# CGM/Flash comparison chart



## Bruce Stephens (Jul 15, 2022)

__ https://twitter.com/i/web/status/1547823101995495424


----------



## SB2015 (Jul 16, 2022)

That’s interesting. Thanks @Bruce Stephens .

One thing I picked up, as a self funder, was the life of the transmitters for Dexcom being only three months, compared to the Medtronic lasting 12 months.  I have always had in my head that the Medtronic sensors are more expensive than the Dexcom but I wonder how they compare if costing in replacement transmitters.   Some maths to do.

Also there is reference to a Reader with the Dexcom, and a lot of others. How does that work with looping on the t-slim  or is it irrelevant. I am still hoping for a pump which loops (highest priority) but does not require me to access the pump during the day. A couple of years to go before my next change over so who knows what will be available by then.


----------



## helli (Jul 16, 2022)

Interesting but not 100% accurate.
I only looked at the Medtrum (because it is what I am using at the moment).
The table says it takes 120minutes to warm up but it only takes 60 minutes. And it says it is approved on the abdomen but the documentation says only upper arm. That said, mine is currently successfully working on my back as I wanted to hide it when wearing sleeveless clothing and keep it away from my pump.

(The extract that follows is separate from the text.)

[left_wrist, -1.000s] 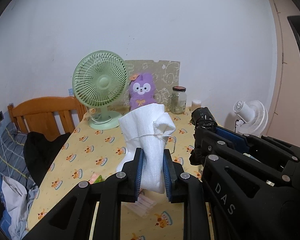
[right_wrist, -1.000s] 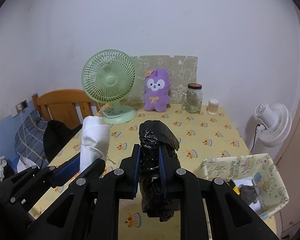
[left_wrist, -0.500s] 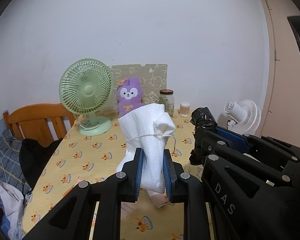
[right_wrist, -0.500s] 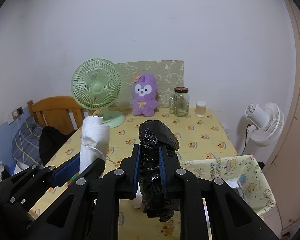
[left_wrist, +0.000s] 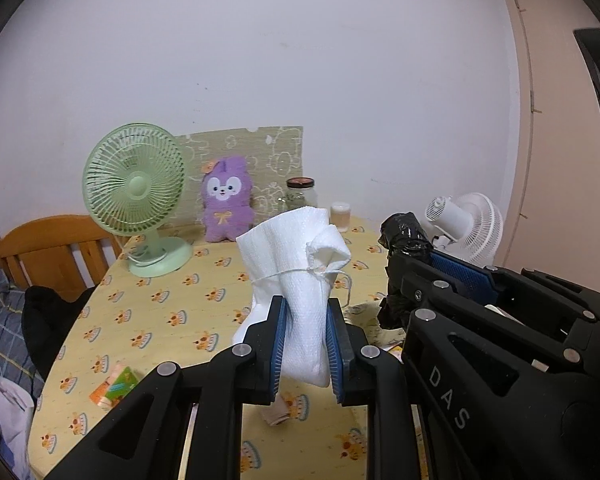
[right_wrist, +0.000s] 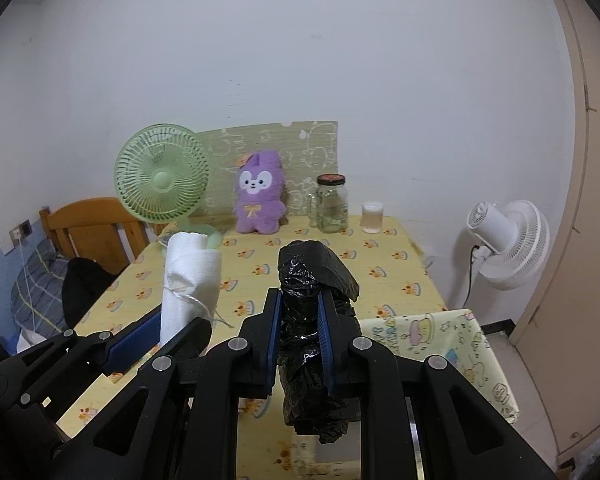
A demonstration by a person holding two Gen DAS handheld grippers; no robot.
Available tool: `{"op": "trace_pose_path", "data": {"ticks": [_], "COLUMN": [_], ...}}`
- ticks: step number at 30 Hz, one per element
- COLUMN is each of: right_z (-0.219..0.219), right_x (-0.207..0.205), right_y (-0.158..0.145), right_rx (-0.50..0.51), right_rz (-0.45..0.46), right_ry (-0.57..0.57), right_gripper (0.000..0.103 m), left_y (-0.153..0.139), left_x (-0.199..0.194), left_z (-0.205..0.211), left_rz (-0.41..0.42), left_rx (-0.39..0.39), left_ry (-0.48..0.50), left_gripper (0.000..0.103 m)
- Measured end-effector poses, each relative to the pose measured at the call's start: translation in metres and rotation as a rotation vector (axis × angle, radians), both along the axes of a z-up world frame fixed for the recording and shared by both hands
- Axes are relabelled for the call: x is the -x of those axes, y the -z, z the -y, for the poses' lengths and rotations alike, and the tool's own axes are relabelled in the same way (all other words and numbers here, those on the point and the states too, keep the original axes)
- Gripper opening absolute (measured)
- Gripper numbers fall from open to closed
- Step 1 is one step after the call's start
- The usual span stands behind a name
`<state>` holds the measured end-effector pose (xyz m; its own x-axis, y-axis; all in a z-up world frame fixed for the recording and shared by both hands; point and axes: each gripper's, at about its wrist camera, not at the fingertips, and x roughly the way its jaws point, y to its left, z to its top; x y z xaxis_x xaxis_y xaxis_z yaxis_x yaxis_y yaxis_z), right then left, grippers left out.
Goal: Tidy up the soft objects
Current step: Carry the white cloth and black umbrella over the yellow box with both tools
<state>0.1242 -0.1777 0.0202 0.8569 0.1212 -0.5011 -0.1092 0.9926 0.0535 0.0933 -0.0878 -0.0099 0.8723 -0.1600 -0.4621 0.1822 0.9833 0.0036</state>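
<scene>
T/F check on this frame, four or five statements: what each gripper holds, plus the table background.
1. The left gripper is shut on the white cloth bundle. True.
2. The right gripper is open. False: it is shut on the black plastic bundle.
3. The white bundle is tied with string. True.
4. The purple plush lies in the patterned fabric bin. False: it stands at the table's far edge, beside the green fan.
5. The glass jar has a lid on. True.
</scene>
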Motion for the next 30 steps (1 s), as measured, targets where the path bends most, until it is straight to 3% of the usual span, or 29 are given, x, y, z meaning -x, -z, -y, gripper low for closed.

It is definitely a useful table as a single glance to compare but I suggest double checking data before confirming a decision.


----------



## Pumper_Sue (Jul 16, 2022)

It also states G7 not compatable with Tslim as soon as G7 is out it will be compatable I rang and asked


----------



## everydayupsanddowns (Jul 18, 2022)

Here’s the table for reference for when Twitter is dragging its heels


----------



## Bruce Stephens (Aug 4, 2022)

everydayupsanddowns said:


> Here’s the table for reference for when Twitter is dragging its heels
> 
> View attachment 21527


He clarifies that the green ones can be prescribed by GPs or secondary care (or will be able to be prescribed) with the others just from secondary care.


__ https://twitter.com/i/web/status/1555104434153209857


----------



## Pumper_Sue (Aug 4, 2022)

SB2015 said:


> Also there is reference to a Reader with the Dexcom, and a lot of others. How does that work with looping on the t-slim or is it irrelevant. I am still hoping for a pump which loops (highest priority) but does not require me to access the pump during the day. A couple of years to go before my next change over so who knows what will be available by then.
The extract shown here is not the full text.